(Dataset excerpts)
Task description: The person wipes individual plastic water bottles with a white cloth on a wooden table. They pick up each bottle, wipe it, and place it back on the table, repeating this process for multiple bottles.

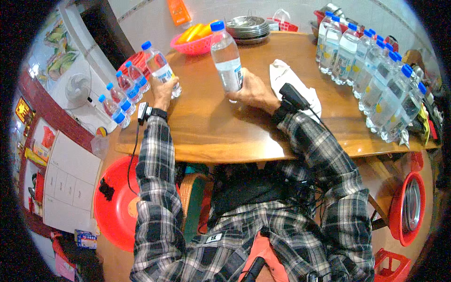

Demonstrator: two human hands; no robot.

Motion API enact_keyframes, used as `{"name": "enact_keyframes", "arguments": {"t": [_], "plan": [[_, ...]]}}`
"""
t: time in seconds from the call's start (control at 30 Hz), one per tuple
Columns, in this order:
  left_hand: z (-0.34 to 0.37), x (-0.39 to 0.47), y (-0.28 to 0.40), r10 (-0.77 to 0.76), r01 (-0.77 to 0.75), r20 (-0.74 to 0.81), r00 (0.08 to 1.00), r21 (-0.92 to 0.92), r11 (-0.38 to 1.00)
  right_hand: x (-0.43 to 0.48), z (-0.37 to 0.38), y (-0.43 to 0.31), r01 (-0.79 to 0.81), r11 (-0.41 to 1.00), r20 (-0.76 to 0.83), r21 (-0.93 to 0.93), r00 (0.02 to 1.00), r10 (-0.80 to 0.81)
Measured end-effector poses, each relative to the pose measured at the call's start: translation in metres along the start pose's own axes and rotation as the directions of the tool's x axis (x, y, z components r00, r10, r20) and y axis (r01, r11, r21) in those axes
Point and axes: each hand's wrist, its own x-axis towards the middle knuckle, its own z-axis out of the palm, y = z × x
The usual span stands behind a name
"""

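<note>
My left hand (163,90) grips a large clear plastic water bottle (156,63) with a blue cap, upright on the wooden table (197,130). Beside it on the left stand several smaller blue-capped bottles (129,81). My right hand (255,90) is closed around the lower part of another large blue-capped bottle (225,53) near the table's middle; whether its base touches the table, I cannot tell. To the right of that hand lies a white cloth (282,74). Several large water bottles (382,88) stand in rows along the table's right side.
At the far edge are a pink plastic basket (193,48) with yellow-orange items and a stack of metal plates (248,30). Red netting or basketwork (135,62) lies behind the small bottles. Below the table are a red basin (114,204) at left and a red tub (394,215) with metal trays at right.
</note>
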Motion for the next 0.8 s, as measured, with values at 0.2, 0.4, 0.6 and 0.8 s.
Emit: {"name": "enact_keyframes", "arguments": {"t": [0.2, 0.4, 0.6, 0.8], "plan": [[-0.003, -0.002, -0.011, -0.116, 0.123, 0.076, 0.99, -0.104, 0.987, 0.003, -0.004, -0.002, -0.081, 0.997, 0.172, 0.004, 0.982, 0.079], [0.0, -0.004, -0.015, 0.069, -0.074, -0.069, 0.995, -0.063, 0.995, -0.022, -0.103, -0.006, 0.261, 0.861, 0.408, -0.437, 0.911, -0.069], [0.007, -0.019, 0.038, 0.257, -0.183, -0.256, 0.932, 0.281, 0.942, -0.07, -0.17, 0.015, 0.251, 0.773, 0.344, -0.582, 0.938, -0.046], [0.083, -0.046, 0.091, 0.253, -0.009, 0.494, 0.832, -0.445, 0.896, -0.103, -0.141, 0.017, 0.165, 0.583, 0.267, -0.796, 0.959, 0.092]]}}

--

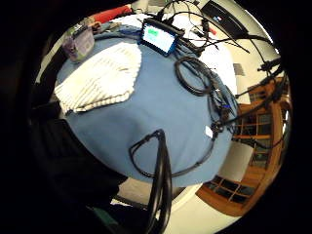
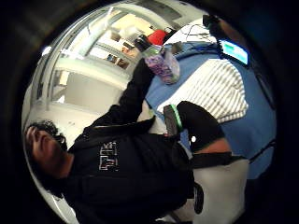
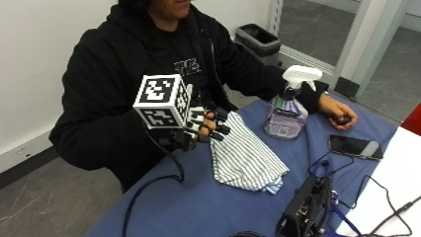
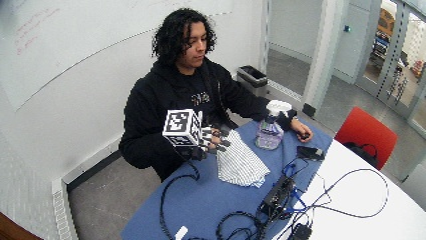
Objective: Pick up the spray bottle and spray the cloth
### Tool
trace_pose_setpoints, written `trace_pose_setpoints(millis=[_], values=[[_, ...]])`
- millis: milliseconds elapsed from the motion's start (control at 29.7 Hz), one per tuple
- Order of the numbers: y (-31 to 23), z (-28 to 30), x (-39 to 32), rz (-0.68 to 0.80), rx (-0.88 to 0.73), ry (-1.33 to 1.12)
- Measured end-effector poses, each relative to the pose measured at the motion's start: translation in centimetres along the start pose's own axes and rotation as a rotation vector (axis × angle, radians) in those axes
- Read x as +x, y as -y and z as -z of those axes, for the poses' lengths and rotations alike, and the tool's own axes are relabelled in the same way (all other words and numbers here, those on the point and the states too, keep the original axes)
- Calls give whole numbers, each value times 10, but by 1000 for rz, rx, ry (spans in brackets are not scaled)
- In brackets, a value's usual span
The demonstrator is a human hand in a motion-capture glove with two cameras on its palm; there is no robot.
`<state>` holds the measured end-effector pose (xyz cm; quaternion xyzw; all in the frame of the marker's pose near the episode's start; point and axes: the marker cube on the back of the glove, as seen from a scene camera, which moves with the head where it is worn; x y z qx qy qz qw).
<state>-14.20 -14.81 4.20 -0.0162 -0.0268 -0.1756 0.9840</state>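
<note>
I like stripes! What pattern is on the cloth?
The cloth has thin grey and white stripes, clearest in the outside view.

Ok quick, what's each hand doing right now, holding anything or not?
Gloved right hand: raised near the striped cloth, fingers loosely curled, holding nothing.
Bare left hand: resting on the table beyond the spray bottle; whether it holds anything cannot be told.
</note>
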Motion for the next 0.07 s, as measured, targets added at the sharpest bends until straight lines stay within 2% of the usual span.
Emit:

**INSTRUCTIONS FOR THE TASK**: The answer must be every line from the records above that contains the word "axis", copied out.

**WRITTEN SOLUTION**:
Measured end-effector poses, each relative to the pose measured at the call's start: translation in metres along the start pose's own axes and rotation as the directions of the tool's x axis (x, y, z components r00, r10, r20) and y axis (r01, r11, r21) in those axes
Point and axes: each hand's wrist, its own x-axis towards the middle knuckle, its own z-axis out of the palm, y = z × x
- Measured end-effector poses, each relative to the pose measured at the motion's start: translation in centimetres along the start pose's own axes and rotation as a rotation vector (axis × angle, radians) in those axes

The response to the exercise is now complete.